Samar-samar dia mendengar target mereka berteriak, kemudian suara begitu banyak pistol terkokang yang diarahkan kepadanya. Daiki tidak ambil peduli. Fokusnya tetap kepada Ryouta-yang justru menyengir lebar, si sialan itu!
"Aomine-kun benar-benar jahat, padahal aku sengaja membiarkan si bodoh ini menangkapku supaya kau mendapat sedikit hiburan. Belakangan ini Aomine-kun terlihat tidak bersemangat, jadi aku pikir sedikit olahraga akan baik untukmu!"
Daiki mendengus. Pandangannya akhirnya menyapu ke arah musuh mereka. Sekitar lima puluh orang dengan pistol dan beberapa senapan otomatis serta satu Pemilik Kekuatan-yang juga target awal mereka-yang berdiri di belakang Ryouta. Ini terlalu mudah.

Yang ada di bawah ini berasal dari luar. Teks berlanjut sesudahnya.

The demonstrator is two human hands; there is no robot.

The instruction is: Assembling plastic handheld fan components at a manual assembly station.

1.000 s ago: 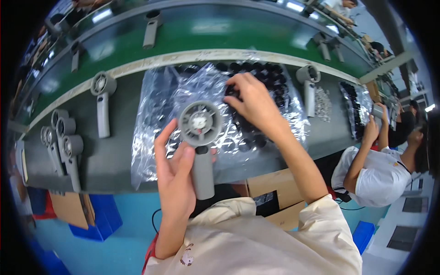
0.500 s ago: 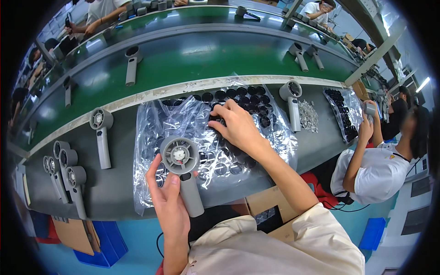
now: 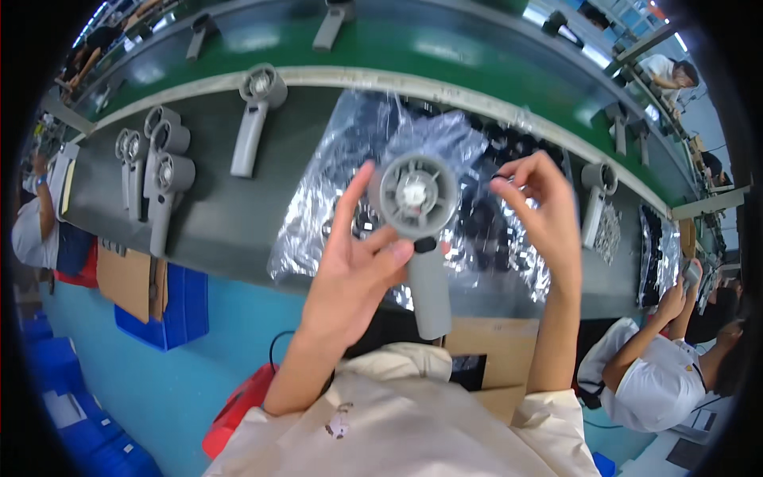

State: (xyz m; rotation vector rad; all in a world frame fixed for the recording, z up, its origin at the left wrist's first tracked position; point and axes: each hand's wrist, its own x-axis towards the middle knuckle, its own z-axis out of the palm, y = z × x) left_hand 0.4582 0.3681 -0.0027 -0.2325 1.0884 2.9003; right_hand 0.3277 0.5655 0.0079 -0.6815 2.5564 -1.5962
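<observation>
In my left hand [image 3: 346,274] is a grey handheld fan [image 3: 433,294], gripped near its neck. Its round head faces up, showing spokes and a white hub, and its handle points toward me. A small black piece sits at the neck. To the right of the fan, my right hand [image 3: 548,219] is raised with thumb and forefinger pinched on a small black cap [image 3: 500,177], mostly hidden by the fingers. Under both hands lies a clear plastic bag [image 3: 314,203] with many round black caps [image 3: 520,143] at its far right part.
Several grey fans stand on the bench at left, including one fan [image 3: 250,135] nearer the bag. At right are another fan [image 3: 594,211] and a pile of small clear pieces [image 3: 608,234]. A green conveyor [image 3: 413,60] runs beyond the ledge. A co-worker [image 3: 656,381] sits at right.
My right hand has lifted off the caps and come back beside the fan with a small black cap. The view has swung left, and the fan is nearer its middle.
</observation>
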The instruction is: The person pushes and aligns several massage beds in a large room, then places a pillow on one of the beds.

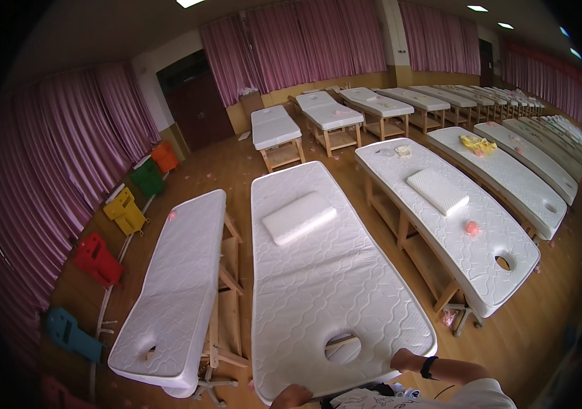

"Lima menit," ujar Daiki. "Aku tahu kau bisa melepaskan dirimu sendiri. Lima menit lalu kita pulang, Kise."
Ryouta menyeringai. Dia menghentakkan kepala dan memberikan Daiki tatapan mengejek. "Jangan membuatku menunggu terlalu lama, Aomine-kun."
Daiki membalas seringai Ryouta dan melepaskan Kekuatannya sebagai jawaban.
.
.
.
(Tiga menit kemudian, Daiki dan Ryouta berjalan keluar dari sisa-sisa gedung yang kini telah rata dengan tanah.)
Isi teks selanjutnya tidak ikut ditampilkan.